### What the task asks
Retype all of the listing exactly, passing over any picture you find.

╭──

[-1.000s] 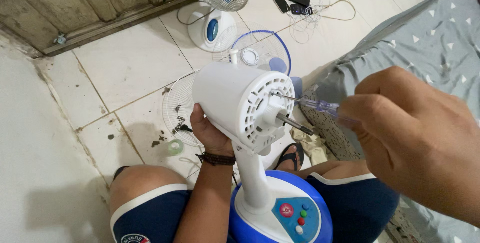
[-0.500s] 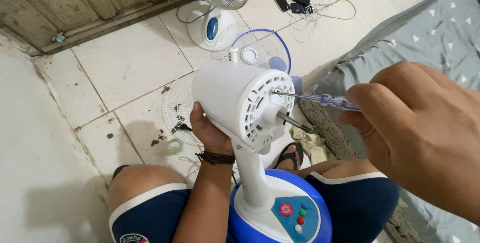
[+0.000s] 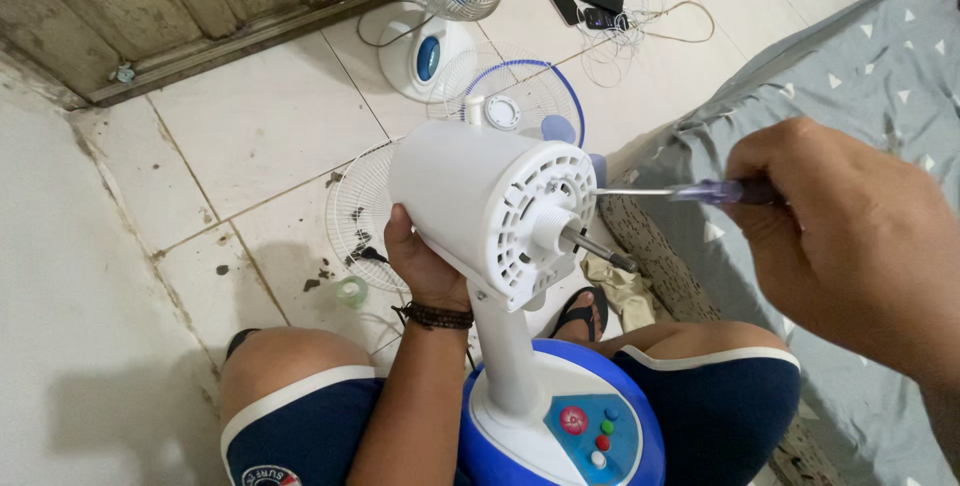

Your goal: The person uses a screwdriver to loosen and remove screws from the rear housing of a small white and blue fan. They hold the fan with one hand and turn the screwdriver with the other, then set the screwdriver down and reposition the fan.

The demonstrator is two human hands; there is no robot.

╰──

### Response for this exercise
[-1.000s] 
[-0.500s] 
[+0.000s] 

Your goal: The person uses a screwdriver to loosen and remove screws from the rear housing of a small white and blue fan. They hold the fan with one hand and turn the screwdriver with the other, then set the screwdriver down and reposition the fan.

The demonstrator is two human hands; there is no robot.

The answer contains nothing further.